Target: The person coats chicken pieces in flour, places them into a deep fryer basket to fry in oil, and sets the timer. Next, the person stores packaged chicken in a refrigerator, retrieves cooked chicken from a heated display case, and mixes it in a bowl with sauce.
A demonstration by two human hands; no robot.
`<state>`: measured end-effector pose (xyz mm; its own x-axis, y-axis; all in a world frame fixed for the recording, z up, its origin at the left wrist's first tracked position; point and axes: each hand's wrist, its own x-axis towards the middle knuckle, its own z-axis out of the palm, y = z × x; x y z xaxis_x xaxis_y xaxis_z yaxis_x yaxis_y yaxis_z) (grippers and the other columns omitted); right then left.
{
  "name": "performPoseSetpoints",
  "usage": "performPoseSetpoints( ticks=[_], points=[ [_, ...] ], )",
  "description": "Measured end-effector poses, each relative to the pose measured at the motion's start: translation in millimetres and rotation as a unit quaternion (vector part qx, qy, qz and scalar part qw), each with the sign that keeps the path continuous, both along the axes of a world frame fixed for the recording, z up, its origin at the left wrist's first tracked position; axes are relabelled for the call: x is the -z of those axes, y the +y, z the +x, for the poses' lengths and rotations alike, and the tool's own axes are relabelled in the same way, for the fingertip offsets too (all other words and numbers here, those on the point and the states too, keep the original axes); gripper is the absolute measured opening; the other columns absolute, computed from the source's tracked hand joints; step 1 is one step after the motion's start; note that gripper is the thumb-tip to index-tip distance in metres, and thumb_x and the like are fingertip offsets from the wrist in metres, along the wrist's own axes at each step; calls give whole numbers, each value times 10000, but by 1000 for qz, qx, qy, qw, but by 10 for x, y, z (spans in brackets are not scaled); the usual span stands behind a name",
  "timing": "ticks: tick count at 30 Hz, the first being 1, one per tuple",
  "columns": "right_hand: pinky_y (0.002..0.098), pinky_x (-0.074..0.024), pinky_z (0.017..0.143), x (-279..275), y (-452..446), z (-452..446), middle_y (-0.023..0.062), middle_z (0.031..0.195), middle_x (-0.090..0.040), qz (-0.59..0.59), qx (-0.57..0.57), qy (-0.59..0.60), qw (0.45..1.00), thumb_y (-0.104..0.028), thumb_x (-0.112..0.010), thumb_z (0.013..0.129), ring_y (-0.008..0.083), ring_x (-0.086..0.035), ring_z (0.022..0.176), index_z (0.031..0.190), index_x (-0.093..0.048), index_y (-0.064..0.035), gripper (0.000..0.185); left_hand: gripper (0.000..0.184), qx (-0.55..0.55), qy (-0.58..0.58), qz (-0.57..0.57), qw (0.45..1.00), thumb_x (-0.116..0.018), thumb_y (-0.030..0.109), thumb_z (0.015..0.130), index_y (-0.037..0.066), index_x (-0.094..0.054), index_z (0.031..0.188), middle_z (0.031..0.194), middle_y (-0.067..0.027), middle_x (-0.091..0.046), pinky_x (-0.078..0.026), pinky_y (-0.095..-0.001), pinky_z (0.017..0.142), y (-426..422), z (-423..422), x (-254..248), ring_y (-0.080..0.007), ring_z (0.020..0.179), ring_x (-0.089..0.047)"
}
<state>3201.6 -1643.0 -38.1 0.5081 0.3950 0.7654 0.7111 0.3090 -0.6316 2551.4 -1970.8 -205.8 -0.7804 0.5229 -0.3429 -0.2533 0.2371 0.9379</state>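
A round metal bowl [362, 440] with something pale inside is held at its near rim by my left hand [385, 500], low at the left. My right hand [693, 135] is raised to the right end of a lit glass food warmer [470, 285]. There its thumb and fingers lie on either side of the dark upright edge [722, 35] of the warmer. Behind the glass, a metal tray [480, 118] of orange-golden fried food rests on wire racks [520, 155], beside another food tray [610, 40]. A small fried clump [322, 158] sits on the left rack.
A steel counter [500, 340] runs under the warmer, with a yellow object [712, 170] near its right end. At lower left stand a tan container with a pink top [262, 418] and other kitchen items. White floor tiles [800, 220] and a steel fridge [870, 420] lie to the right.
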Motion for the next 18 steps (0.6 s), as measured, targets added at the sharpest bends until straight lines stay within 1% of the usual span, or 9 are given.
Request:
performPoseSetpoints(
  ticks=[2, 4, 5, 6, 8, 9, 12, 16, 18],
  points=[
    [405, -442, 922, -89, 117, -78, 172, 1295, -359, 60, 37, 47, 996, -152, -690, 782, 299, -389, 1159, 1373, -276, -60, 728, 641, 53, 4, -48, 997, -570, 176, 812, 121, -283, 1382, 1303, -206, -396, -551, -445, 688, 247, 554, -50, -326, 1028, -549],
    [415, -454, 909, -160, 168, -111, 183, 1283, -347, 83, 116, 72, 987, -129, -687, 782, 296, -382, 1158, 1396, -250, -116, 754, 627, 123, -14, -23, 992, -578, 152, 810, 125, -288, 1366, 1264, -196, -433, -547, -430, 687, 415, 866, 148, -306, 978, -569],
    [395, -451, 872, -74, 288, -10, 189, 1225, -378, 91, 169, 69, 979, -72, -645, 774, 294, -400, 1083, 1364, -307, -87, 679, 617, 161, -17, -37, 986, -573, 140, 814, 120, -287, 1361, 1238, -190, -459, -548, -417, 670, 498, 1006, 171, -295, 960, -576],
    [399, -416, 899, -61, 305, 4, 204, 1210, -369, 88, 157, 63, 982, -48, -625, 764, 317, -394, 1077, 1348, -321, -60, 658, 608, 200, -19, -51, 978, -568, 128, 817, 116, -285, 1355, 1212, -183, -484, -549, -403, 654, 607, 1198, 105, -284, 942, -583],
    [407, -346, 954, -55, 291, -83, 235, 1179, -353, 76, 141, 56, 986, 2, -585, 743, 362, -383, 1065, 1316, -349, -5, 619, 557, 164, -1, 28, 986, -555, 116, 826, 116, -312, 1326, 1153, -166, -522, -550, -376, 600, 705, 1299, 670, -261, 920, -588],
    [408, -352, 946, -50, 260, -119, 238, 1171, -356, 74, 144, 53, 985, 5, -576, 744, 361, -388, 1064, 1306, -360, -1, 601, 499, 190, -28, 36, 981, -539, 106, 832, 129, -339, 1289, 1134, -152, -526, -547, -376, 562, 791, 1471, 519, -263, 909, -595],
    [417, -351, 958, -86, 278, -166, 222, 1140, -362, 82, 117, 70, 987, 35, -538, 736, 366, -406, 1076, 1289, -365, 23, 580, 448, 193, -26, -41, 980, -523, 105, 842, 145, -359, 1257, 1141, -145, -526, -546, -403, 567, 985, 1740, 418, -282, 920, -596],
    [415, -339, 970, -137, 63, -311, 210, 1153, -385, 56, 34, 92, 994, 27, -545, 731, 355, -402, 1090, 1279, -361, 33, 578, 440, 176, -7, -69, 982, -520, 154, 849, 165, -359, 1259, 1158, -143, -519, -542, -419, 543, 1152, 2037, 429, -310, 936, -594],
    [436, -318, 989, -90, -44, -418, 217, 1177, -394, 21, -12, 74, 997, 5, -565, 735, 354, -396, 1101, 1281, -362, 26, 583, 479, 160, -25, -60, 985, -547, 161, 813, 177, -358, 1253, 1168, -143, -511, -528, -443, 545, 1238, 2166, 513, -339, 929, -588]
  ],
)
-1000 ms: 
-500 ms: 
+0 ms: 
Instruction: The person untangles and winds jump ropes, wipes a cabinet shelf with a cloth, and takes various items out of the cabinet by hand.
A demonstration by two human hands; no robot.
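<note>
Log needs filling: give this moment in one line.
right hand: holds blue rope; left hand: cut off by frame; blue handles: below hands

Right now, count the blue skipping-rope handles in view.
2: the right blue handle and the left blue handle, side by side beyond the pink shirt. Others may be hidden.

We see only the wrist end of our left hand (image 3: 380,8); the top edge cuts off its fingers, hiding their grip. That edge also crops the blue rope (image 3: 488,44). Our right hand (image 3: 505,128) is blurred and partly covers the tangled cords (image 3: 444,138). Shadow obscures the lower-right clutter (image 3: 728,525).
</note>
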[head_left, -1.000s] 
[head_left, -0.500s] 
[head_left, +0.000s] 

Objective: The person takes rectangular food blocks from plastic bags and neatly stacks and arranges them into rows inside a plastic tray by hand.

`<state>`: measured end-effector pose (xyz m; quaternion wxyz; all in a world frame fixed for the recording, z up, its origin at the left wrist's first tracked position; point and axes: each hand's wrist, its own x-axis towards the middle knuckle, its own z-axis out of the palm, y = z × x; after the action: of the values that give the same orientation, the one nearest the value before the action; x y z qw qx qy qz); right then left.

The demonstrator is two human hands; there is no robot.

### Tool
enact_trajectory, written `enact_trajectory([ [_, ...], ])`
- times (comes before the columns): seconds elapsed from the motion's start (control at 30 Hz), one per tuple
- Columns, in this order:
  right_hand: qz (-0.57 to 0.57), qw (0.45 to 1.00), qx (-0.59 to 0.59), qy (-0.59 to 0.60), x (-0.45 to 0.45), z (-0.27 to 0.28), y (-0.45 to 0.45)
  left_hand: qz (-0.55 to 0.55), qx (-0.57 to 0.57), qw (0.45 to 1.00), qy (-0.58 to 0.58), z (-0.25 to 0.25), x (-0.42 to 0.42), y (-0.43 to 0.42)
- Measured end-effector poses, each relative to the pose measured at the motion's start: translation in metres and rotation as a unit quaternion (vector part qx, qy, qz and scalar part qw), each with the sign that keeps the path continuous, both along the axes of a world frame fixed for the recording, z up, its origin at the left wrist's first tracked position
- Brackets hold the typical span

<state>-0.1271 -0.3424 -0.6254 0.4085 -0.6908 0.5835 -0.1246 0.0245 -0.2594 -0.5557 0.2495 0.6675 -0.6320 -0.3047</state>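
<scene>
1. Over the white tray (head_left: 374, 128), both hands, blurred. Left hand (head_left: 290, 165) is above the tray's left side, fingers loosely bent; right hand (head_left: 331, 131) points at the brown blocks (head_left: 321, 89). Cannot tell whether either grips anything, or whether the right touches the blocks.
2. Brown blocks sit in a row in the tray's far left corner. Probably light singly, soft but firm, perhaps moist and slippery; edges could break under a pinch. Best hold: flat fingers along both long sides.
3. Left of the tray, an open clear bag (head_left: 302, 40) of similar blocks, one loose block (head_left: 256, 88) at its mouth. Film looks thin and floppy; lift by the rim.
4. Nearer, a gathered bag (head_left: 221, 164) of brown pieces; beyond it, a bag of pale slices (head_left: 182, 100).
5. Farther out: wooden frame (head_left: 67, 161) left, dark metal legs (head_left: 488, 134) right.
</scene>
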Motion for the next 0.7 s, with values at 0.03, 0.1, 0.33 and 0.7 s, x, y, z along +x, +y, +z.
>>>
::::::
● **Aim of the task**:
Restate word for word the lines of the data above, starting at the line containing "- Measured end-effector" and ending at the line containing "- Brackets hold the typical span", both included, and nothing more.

● **Answer to the problem**:
- Measured end-effector poses, each relative to the pose measured at the motion's start: translation in metres and rotation as a unit quaternion (vector part qx, qy, qz and scalar part qw), each with the sign that keeps the path continuous, both along the axes of a world frame fixed for the recording, z up, its origin at the left wrist's first tracked position
- Brackets hold the typical span

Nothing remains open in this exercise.